Haunted Hotel: A Melodrama in Augmented Reality: well worth checking into
Guy Maddin’s first venture into the world of extended reality, this rewarding experience sees the mercurial Canadian artist explore themes of voyeurism, seduction and betrayal in a novel fashion.
The spectres of silent cinema, and the faded, oneiric glow of its black-and-white moving images, have long happily haunted Canadian multi-hyphenate Guy Maddin. The more dedicated of his many admirers will know that, alongside his lovingly retro-styled feature and short films, Maddin is an acclaimed installation artist. But even they might be spooked – in a good way – by his latest creation, Haunted Hotel: a multi-layered, three-dimensional ‘melodrama in augmented reality’ that juxtaposes his beloved antique aesthetic with wild bursts of more contemporary cut-out visuals and vivid blasts of colour.

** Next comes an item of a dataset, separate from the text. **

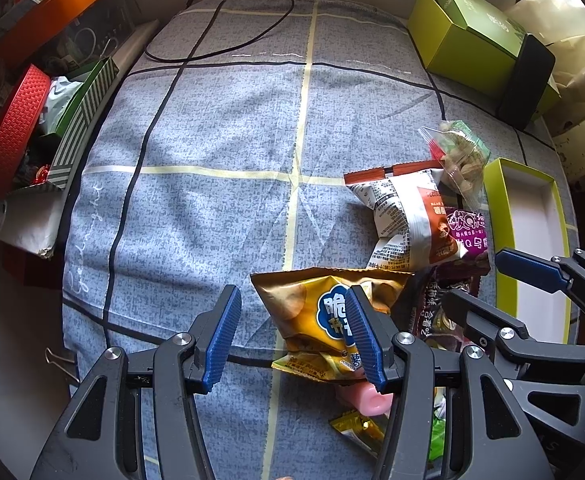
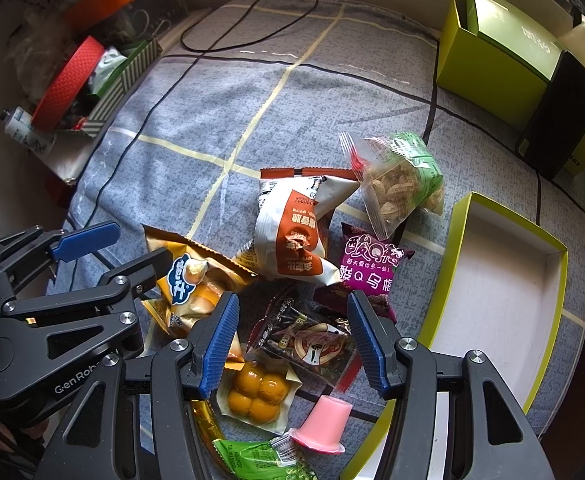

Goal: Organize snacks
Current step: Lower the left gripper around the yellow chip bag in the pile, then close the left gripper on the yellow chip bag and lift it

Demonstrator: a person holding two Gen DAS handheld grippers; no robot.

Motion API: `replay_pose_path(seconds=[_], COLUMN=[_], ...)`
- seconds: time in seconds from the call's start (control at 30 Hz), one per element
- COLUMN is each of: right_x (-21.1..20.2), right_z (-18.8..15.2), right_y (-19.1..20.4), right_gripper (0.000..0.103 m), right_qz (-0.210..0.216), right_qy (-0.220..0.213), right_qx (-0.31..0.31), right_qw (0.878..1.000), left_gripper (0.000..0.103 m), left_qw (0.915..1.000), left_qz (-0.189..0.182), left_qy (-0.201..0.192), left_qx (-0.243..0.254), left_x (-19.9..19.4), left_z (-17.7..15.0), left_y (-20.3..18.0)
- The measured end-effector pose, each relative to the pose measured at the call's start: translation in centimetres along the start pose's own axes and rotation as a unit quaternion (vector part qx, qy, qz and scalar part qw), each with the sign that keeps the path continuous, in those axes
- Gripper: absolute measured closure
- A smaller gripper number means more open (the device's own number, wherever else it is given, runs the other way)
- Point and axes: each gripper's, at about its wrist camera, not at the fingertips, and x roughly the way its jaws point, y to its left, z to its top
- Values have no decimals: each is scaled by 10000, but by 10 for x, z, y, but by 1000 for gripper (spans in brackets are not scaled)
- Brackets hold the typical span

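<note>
Two hand-held grippers are hovering over a heap of snacks on a checked cloth, the left gripper (image 1: 296, 336) and right gripper (image 2: 292, 340) both gaping wide, jaws holding nothing. The golden crisp packet (image 1: 324, 320), likely light, puffy and slippery, is lying beside the empty green tray (image 2: 508, 280); pinching its crimped edge looks safest

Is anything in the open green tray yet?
No, the open green tray shows only its bare white floor, while the snack packets lie on the cloth beside it.
</note>
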Motion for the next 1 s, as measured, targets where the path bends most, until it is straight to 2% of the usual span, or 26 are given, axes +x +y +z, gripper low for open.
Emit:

Commissioned by the British Film Institute specifically for the 2022 London Film Festival, Haunted Hotel is Maddin’s first immersion into this practice and, at first glance, playful new technology feels ideally suited to this mercurial, archive-inspired artist. The exhibit comprises eight distinct visual scenes, all single frames, apart from one triptych. Approaching each armed with an iPad, the seemingly set tableaux shapeshift onscreen according to proximity and position, Maddin’s collages revealing multiple layers, images within or behind images, peepholes into the forbidden or forgotten.
Gaze at sunny, 1950s-style magazine advertising, and a prone figure suddenly drops into view; water unexpectedly flows behind a film noir-like jail cell portal; and where ABBA’s Björn Ulvaeus spies on himself and his then-spouse Agnetha as they pose for the camera wearing nothing but tinfoil, if you manoeuvre your viewpoint around the side, you can just about see them from behind too, a privileged vantage point that peeping Björn simply doesn’t have. All the while, Magnus Fiennes’s eclectic soundtracks, which feature everything from brooding Angelo Badalamenti-esque disquiet to jaunty ragtime piano to sleek synth beats, encourage extended engagement, complementing each station’s augmented reality effect.
Motifs and notions of voyeurism, seduction and betrayal morph in and out of sight. Whether one recognises specific cut-outs – here, actor Fernando Rey; there, a Georges Méliès moon-face – isn’t really the point. And though Maddin claims that he’s implementing a full storyboard for a hypothetical movie, very loosely (“hyperbolically”, in his own words) inspired by Wilkie Collins’ 19th-century ghost-story novella The Haunted Hotel, figuring out an overarching narrative for the piece is neither straightforward nor necessarily desirable. A more rewarding approach (each visitation, even by the same viewer, is effectively a unique experience) may be to rummage through each of Maddin’s Haunted Hotel ‘rooms’ and make one’s own associations from the clues and connections laid out by his fertile imagination as he wholeheartedly embraces this novel way of working. Well worth checking in, and out.
► Haunted Hotel: A Melodrama in Augmented Reality is screening until 30 October as part of LFF Expanded at the 2022 London Film Festival.